Equipment, start with the Iwata Eclipse, Vallejo Airbrush Flow Improver. The first paint coat uses Verdigris Blue from Secret Weapon Miniatures to apply several thin even coats on the Blue Horror. Next, Arcane Blue from Formula P3 is mixed in to begin a highlight from the top down. Always mix in the previous color to the new highlight to create a good transition. Finally, clean the pot and add pure Arcane Blue to bring out the highlight. Sickly Skin is added to the Arcane Blue to subtly introduce the brighter highlight to the tips and edges of the tails and where the highlight will be brightest. This helps create the illusion that the horrors are made of the magical flame their lore states.
Quickshade Wash Mixing Medium by Army Painter is used to thin down washes and, in this case, mixed with Secret Weapon Blue acrylic wash. With a synthetic paintbrush to prevent absorbing too much liquid and maintain control, apply the wash in the crevices where shadows would lie. Pin washing brings out the highlights by creating deep contrast in the muscles and shadows.

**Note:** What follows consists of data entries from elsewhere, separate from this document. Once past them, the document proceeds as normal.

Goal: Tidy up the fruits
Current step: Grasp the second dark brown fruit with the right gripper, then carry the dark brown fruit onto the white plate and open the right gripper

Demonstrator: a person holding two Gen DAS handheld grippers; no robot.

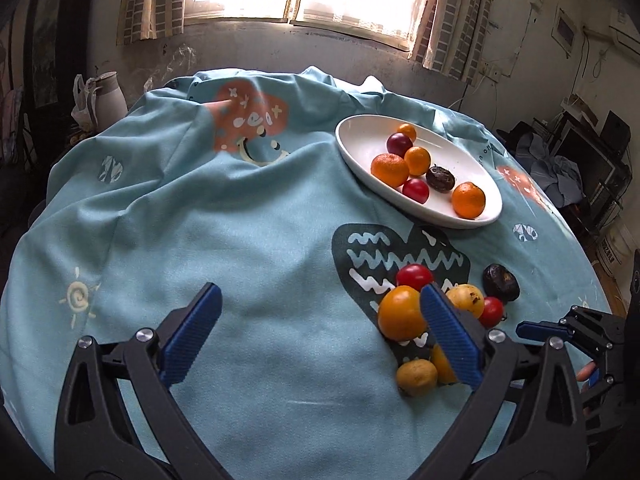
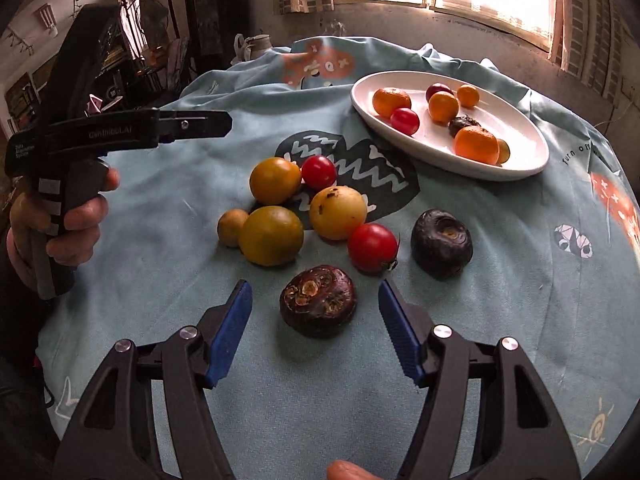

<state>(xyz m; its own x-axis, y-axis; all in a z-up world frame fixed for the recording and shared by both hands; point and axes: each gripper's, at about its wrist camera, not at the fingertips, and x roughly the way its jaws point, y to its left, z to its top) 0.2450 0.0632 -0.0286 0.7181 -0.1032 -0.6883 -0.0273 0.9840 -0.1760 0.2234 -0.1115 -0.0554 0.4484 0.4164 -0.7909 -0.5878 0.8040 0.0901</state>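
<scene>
A white oval plate (image 2: 520,160) at the far right holds several oranges, red fruits and a dark one; it also shows in the left wrist view (image 1: 360,136). Loose fruits lie on the blue cloth: yellow ones (image 2: 272,236), red tomatoes (image 2: 372,247) and dark brown ones (image 2: 442,238). My right gripper (image 2: 315,300) is open, its jaws either side of a dark brown fruit (image 2: 318,306), not touching it. My left gripper (image 1: 320,304) is open and empty above bare cloth, left of the fruit pile (image 1: 402,312); its body shows in the right wrist view (image 2: 120,132).
The table is round, covered by a light blue patterned cloth (image 1: 240,220) with folds at the back. A pale jug (image 1: 108,96) stands beyond the far left edge. A window and wall lie behind; clutter stands to the right.
</scene>
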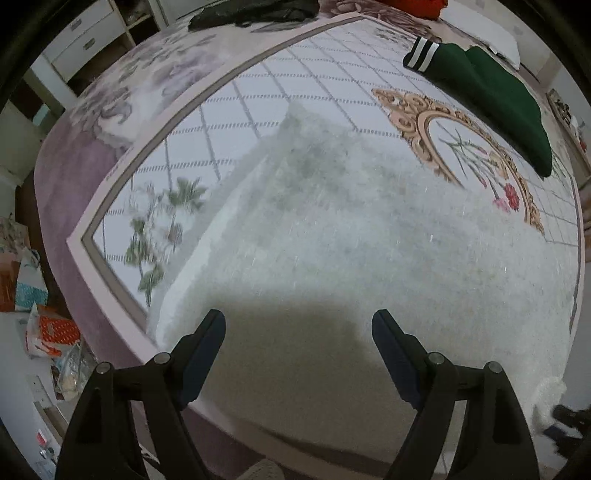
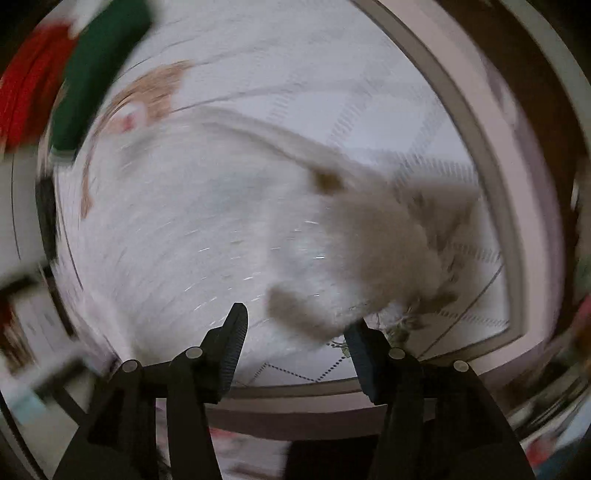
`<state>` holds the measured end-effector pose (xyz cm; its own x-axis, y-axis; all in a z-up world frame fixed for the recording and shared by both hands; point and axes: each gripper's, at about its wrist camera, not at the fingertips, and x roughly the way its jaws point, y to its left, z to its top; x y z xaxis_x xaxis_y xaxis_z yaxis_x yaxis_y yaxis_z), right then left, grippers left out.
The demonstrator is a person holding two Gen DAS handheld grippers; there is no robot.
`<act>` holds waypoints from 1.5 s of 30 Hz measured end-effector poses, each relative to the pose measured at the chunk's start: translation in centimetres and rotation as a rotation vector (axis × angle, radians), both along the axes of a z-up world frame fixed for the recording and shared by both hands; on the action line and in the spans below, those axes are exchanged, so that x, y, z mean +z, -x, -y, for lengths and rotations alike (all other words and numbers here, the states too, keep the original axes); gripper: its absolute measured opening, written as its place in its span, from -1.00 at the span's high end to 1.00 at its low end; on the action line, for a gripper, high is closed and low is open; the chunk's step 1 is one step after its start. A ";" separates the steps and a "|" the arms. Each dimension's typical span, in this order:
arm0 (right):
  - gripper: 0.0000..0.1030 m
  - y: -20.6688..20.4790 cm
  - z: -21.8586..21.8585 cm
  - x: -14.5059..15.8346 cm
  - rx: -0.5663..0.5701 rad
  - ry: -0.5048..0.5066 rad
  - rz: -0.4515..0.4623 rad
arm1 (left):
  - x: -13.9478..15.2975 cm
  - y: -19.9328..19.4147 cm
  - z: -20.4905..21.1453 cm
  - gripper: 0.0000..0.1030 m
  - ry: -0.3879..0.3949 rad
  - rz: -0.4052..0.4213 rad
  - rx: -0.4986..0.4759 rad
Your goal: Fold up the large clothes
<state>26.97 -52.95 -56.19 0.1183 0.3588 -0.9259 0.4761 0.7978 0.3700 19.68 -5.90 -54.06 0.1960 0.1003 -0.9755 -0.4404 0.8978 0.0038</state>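
Note:
A large fluffy white garment lies spread on the bed's patterned cover. My left gripper is open and empty, just above the garment's near edge. In the right wrist view, which is blurred by motion, the same white garment shows with a bunched, shadowed part near the fingers. My right gripper is open; the bunched cloth hangs just in front of its right finger, and I cannot tell whether they touch.
A folded dark green garment with white stripes lies at the far right of the bed, also in the right wrist view. Red cloth lies beyond it. A black garment is at the far edge. Drawers and bags stand left.

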 end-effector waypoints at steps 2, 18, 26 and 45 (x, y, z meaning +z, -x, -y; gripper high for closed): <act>-0.09 -2.0 -1.8 2.0 0.059 0.059 0.041 | 0.6 -1.8 0.4 -0.57 0.003 0.026 -0.010; 0.34 -13.2 -17.7 -1.7 0.585 0.057 0.072 | -1.1 -7.0 3.8 -0.57 -0.003 -0.023 -0.160; 0.33 -17.5 -18.6 -6.0 0.591 0.047 -0.080 | -1.4 -5.9 3.6 -0.57 -0.019 -0.063 -0.164; -0.96 4.7 4.5 -13.8 -0.155 -0.431 0.345 | -5.8 -8.6 9.8 -1.00 0.123 -0.119 -0.346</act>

Screamer Pink from Games Workshop is then used, combined with Slowfusegaming Bombwick brushes, to add some color to the tongue and mouth. Screaming Skull from Games Workshop is used on the fingernails, toes, and teeth. Scale 75 Dwarven Bronze is used as to add metallic paints and details to the arm cuffs, jewelry, and dagger. Black Metal is added to the blade as a great silver.
Pink Horror by Games Workshop is used to highlight the tongue. Mephiston Red is used to put color on the fire he is standing on with Troll Slayer Orange as a blend to transition the reds and highlight. The orange is used as a wet blend in this case from the bottom up in order to get the flame effect. Finally, Flash Gitz Yellow adds the brightness and augments the warmth of the flame to bring the fire completely to life.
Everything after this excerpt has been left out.